WHAT YOU WILL DO: Among the entries that follow, find the lines containing the string "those" and copy them.
------ RECORDS TO PROCESS ------
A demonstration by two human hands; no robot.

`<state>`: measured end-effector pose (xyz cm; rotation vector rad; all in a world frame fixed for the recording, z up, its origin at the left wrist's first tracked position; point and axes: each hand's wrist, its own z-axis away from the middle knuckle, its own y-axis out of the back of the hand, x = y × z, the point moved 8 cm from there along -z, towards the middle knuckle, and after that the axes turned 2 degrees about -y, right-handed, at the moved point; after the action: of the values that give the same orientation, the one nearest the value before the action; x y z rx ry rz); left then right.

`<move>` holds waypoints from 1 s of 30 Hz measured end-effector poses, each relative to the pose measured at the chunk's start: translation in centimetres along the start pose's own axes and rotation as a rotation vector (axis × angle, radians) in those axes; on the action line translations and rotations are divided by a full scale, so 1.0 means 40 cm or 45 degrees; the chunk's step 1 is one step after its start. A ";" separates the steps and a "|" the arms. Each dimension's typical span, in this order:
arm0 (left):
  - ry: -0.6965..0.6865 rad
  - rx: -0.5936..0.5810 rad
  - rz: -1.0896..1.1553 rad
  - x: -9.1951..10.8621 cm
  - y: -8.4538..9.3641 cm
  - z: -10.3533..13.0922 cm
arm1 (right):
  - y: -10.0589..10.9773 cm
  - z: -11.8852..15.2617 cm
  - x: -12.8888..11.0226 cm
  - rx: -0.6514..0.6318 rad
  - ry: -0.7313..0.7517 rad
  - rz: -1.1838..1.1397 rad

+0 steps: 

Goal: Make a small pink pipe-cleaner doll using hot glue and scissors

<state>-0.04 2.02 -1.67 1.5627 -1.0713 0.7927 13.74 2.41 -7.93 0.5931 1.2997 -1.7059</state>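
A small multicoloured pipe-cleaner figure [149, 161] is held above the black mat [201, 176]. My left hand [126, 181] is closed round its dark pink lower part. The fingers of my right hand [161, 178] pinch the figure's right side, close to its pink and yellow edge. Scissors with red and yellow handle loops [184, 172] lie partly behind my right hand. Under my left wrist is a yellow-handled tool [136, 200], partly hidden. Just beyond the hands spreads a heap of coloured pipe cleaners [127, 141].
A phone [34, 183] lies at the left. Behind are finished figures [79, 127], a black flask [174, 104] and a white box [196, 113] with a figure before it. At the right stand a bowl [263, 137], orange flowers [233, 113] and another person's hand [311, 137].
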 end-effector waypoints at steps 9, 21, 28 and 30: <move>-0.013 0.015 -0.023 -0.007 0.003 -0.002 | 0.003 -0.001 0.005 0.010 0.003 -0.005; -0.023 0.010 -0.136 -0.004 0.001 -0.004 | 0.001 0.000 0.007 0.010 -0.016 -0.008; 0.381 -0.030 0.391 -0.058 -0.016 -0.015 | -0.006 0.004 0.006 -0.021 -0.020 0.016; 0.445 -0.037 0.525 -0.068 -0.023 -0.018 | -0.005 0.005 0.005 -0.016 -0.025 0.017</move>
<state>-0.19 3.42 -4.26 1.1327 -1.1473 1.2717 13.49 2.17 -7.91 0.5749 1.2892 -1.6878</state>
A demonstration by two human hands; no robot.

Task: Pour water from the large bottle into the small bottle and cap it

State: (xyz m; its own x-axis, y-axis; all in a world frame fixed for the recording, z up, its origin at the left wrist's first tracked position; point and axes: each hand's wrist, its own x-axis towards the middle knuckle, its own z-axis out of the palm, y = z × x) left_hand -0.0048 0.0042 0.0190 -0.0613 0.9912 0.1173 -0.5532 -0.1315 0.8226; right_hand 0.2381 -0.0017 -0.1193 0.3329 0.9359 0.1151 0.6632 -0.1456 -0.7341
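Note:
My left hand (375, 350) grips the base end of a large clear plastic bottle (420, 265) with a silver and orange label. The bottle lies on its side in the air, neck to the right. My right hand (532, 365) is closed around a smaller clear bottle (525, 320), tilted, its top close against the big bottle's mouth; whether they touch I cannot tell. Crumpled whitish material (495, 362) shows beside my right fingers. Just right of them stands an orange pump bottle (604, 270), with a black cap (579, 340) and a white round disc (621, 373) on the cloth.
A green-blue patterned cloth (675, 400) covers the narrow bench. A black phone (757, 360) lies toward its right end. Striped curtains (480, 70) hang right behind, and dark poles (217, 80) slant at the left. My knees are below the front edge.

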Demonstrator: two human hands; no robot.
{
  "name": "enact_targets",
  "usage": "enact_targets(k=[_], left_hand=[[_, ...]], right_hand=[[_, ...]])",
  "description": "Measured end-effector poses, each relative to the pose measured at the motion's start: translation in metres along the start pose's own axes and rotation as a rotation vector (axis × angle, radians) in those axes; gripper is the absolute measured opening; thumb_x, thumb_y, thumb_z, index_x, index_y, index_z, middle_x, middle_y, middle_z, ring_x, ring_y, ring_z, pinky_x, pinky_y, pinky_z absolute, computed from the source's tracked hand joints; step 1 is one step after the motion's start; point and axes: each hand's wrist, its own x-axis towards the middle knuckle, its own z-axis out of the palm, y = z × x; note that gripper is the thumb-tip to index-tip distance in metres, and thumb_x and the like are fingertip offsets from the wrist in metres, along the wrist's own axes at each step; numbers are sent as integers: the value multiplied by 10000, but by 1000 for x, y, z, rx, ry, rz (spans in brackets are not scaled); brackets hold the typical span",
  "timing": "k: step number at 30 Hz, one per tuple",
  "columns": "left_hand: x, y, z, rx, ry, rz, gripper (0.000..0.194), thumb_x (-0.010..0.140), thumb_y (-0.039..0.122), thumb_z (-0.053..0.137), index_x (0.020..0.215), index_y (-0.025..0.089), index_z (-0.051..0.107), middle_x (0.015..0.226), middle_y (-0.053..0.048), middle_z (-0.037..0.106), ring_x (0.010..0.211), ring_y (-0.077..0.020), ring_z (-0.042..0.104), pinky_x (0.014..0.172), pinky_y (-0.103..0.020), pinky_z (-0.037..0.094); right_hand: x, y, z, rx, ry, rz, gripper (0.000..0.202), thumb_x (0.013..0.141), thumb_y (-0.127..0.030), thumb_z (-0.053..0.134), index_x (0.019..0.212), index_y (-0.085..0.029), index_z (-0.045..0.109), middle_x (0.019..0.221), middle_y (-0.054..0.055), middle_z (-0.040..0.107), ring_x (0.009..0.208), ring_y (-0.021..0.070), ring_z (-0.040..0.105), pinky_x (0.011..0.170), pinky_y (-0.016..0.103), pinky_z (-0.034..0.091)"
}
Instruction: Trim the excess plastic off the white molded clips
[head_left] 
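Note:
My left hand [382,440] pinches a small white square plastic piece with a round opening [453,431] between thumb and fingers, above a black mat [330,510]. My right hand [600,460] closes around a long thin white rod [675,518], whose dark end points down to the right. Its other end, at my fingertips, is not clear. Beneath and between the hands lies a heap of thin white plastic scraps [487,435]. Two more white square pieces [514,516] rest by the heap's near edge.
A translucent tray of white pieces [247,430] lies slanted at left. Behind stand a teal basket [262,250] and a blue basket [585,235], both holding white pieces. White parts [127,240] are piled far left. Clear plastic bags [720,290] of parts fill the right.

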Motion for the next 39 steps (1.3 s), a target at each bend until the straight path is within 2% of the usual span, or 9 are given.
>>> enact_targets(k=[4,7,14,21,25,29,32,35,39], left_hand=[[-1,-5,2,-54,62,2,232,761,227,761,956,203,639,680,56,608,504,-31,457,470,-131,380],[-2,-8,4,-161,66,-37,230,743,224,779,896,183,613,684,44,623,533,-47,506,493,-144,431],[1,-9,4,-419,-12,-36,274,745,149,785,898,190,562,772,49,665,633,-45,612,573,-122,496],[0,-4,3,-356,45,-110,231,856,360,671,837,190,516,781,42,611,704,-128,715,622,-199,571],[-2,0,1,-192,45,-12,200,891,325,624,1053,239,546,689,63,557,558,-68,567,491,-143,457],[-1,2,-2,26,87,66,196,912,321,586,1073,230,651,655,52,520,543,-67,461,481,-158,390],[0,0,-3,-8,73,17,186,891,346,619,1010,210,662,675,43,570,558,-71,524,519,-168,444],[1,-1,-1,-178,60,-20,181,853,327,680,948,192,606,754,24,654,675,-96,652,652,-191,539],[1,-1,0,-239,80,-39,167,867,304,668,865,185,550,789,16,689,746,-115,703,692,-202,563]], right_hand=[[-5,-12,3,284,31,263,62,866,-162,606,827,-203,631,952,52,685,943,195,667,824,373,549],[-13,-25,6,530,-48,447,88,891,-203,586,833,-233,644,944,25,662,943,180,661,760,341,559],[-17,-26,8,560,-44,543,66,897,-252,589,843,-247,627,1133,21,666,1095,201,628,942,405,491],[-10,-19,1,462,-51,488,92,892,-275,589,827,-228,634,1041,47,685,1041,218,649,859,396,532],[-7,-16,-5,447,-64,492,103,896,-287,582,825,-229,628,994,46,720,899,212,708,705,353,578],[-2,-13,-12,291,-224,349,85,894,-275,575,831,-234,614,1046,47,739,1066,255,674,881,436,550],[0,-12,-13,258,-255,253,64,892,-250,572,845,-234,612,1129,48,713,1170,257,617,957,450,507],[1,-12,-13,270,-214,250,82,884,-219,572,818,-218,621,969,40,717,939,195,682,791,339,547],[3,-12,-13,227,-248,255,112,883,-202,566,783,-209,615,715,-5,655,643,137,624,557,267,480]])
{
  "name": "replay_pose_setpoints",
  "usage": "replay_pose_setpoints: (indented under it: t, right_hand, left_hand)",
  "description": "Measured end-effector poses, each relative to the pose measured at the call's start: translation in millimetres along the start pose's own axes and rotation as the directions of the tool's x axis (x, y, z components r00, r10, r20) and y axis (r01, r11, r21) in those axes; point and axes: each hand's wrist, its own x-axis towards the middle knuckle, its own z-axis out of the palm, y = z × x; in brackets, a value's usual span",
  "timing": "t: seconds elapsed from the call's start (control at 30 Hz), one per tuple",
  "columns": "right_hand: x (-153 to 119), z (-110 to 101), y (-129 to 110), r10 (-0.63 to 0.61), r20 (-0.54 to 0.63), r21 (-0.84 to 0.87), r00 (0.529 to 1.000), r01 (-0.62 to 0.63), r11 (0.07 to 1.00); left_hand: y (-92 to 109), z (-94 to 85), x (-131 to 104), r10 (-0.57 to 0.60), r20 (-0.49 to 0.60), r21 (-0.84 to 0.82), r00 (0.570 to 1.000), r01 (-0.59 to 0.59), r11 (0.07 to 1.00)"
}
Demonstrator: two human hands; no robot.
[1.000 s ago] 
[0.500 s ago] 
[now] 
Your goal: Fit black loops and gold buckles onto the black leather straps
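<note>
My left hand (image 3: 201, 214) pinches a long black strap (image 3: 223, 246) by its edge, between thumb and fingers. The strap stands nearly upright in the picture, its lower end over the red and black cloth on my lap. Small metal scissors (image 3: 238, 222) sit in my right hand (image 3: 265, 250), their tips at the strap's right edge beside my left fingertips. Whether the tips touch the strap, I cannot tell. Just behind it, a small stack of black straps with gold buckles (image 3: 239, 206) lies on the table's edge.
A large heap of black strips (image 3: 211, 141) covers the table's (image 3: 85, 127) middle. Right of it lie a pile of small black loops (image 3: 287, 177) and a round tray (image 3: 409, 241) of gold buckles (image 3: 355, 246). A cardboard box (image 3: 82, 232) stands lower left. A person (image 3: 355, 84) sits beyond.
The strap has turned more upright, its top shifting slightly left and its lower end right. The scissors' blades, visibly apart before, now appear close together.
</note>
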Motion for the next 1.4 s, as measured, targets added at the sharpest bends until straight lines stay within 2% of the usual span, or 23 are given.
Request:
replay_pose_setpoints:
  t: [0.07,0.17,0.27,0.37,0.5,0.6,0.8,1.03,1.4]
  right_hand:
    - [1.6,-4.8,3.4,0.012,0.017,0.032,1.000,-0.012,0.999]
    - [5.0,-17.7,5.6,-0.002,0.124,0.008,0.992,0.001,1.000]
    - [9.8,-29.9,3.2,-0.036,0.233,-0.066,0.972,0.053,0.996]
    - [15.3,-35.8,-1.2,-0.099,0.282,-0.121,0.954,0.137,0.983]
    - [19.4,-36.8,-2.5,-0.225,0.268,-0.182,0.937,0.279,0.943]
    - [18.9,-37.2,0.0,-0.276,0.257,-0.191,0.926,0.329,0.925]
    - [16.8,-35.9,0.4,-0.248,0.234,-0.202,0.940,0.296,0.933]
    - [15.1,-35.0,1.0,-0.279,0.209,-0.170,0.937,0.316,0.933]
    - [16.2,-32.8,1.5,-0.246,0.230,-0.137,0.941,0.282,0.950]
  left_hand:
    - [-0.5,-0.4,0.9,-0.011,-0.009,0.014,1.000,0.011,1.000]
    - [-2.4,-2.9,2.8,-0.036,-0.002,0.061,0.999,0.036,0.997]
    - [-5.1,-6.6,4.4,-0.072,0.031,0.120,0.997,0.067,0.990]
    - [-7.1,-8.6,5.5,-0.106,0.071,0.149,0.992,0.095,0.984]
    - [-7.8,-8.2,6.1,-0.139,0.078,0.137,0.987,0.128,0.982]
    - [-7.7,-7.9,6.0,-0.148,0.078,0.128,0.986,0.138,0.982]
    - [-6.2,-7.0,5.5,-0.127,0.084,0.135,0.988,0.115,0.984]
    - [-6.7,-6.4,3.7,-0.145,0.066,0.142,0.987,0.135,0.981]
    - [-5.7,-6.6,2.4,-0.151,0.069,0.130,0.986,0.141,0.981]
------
EXERCISE ANSWER:
`<move>` holds waypoints from 1 s of 30 Hz measured end-effector poses, each relative to the pose measured at the chunk's start: translation in centimetres along the start pose's own axes and rotation as a rotation vector (axis × angle, radians) in those axes; on the action line translations and rotations are divided by a full scale, so 1.0 means 40 cm or 45 degrees; the chunk's step 1 is one step after its start. A ";" separates the steps and a "|" the arms. Each dimension's typical span, in this order:
  "description": "Measured end-effector poses, each relative to the pose measured at the motion's start: translation in metres along the start pose's own axes and rotation as a rotation vector (axis × angle, radians) in those axes; gripper is the absolute measured opening; thumb_x, thumb_y, thumb_z, index_x, index_y, index_z, middle_x, middle_y, middle_z, ring_x, ring_y, ring_z, pinky_x, pinky_y, pinky_z absolute, computed from the source's tracked hand joints; step 1 is one step after the motion's start; point and axes: each hand's wrist, its own x-axis towards the middle knuckle, its own z-axis out of the palm, y = z × x; note that gripper is the thumb-tip to index-tip distance in metres, and thumb_x and the like are fingertip offsets from the wrist in metres, along the wrist's own axes at each step; numbers are sent as integers: the value multiplied by 10000, but by 1000 for x, y, z, rx, ry, rz (spans in brackets are not scaled); brackets hold the typical span",
  "description": "Measured end-effector poses, each relative to the pose measured at the call's start: translation in millimetres along the start pose's own axes and rotation as the directions of the tool's x axis (x, y, z components r00, r10, r20) and y axis (r01, r11, r21) in those axes; point and axes: each hand's wrist, its own x-axis towards the middle knuckle, its own z-axis out of the palm, y = z × x; in brackets, a value's usual span",

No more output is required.